* **Aim of the exercise**: Transcribe the listing word for word. Begin at its first line and end with the line containing "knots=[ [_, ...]".

┌─ Dataset content

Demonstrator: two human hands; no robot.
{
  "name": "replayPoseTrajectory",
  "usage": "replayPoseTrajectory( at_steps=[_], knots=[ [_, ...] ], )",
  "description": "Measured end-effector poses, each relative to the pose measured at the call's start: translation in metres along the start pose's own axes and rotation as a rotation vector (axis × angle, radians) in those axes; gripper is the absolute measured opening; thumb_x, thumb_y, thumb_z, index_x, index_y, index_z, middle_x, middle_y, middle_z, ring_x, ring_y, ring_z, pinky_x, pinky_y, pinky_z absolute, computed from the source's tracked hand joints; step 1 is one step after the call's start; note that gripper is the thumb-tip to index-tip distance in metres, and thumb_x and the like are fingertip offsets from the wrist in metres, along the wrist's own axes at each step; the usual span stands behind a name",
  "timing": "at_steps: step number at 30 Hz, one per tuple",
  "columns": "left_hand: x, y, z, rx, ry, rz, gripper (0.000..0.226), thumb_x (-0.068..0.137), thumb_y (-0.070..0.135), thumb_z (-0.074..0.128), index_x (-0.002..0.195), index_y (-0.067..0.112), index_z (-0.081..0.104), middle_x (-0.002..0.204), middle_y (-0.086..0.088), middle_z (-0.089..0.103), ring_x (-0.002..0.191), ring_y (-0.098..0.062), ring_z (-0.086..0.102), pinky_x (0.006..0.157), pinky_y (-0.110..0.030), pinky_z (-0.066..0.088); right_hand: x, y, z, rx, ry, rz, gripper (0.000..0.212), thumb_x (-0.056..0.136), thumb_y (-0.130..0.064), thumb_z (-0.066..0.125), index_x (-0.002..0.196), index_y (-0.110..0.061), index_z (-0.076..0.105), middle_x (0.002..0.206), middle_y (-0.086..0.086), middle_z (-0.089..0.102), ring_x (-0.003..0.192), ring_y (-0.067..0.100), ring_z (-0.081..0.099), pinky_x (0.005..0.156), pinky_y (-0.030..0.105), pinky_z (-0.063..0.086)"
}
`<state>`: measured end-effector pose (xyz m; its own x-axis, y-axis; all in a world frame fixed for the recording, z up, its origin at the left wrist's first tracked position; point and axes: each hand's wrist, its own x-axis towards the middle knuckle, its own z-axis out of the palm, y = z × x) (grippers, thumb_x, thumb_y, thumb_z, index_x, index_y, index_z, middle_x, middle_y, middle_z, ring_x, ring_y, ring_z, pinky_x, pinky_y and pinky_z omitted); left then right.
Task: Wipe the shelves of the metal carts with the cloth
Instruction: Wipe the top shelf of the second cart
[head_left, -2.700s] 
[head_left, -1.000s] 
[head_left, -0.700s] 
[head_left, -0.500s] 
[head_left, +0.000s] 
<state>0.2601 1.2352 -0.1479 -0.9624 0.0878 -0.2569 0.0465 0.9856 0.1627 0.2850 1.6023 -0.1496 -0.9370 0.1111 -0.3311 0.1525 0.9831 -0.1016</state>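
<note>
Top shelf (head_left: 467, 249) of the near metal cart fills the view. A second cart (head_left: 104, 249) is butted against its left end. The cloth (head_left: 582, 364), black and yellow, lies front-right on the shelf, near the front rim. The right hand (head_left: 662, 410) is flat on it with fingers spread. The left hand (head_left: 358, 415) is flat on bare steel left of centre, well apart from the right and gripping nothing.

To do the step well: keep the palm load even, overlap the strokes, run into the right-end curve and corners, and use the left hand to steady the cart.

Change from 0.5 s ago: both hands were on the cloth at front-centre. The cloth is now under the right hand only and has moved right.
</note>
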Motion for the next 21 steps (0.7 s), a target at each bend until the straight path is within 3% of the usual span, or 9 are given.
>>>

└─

* **Reply**:
Demonstrator: two human hands; no robot.
{
  "name": "replayPoseTrajectory",
  "usage": "replayPoseTrajectory( at_steps=[_], knots=[ [_, ...] ], )",

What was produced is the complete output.